Cédric Jimenez torna Fuori Concorso a Cannes un anno dopo il muscolare Bac Nord con Novembre: se allora il motivo d’ispirazione fu il reale scandalo che coinvolse la squadra anticrimine di Marsiglia, stavolta il regista francese si concentra sulla Sdat, la sottodirezione al terrorismo, chiamata ad un dispiegamento di forze mai visto prima per assicurare alla giustizia i responsabili materiali di quell’attacco.

Interpretato da Jean Dujardin, Anaïs Demoustier, Sandrine Kiberlain, Lyna Khoudri, il film non mostra frontalmente gli attacchi dei terroristi – raccontati come prologo sempre dal punto di vista di chi, in quel momento, viene richiamato all’ordine dalla gravità della situazione – e si focalizza sui cinque giorni successivi il tragico evento.

Meno spettacolare del precedente lavoro di Jimenez, Novembre è resoconto dettagliato (anche romanzato, ovviamente) dell’indagine che portò al tentativo di cattura del terrorista belga di origini marocchine Abdelhamid Abaaoud e due suoi due complici, Chakib Akrouh e Hasna Aït Boulahcen, tutti morti la notte del 18 novembre.

Serrato nei dialoghi (anche troppo) e mosso da un’urgenza se vogliamo comprensibile ma che non sempre agevola la tenuta, Novembre paga paradossalmente anche dazio per alcune scelte di casting rivedibili, vedi il "divismo" di Dujardin applicato ad un film dove per funzionare servirebbe altro.

Nonostante ciò, è invece apprezzabile la scelta di spogliare di qualsiasi pregresso e di qualunque appiglio privato la natura di ciascun personaggio: quello che conta è l’inchiesta, l’apnea di quei 5 giorni che poi portarono all’arresto di altre numerose persone con il processo ancora in corso, che dovrebbe terminare nell’estate di quest’anno.
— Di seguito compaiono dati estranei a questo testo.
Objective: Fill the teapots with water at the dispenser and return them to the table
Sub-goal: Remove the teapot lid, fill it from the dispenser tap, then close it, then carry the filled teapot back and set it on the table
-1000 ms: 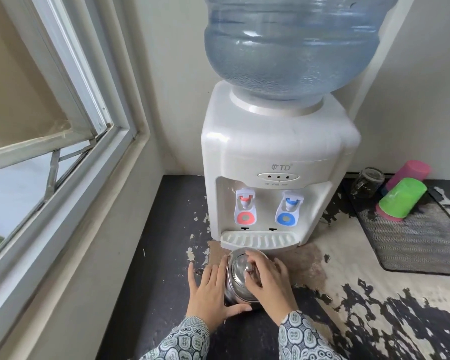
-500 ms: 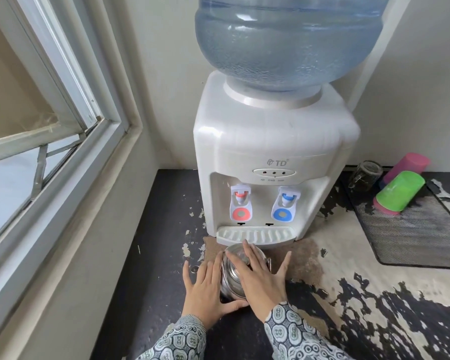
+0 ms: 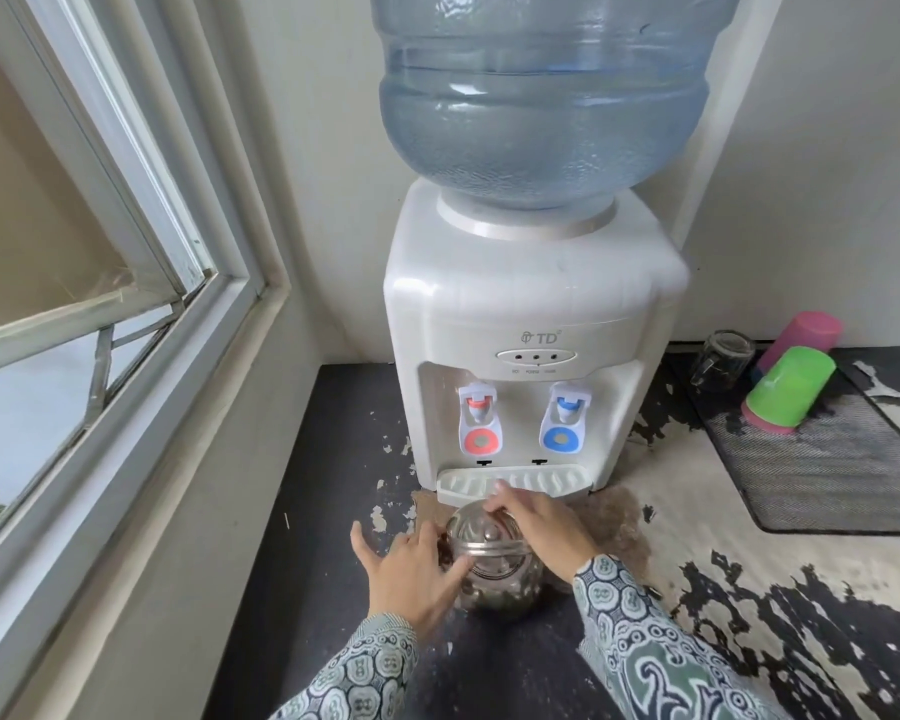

Non sappiamo davvero nulla di questi agenti, ed è giusto che sia così, perché Jimenez li vuole cogliere in un momento specifico, dove tutto il resta non conta, neanche dormire. Ed è una scelta che va di pari passo con quella di rendere il meno “spettacolare” possibile un racconto che parte da uno dei momenti più dolorosi della storia recente francese.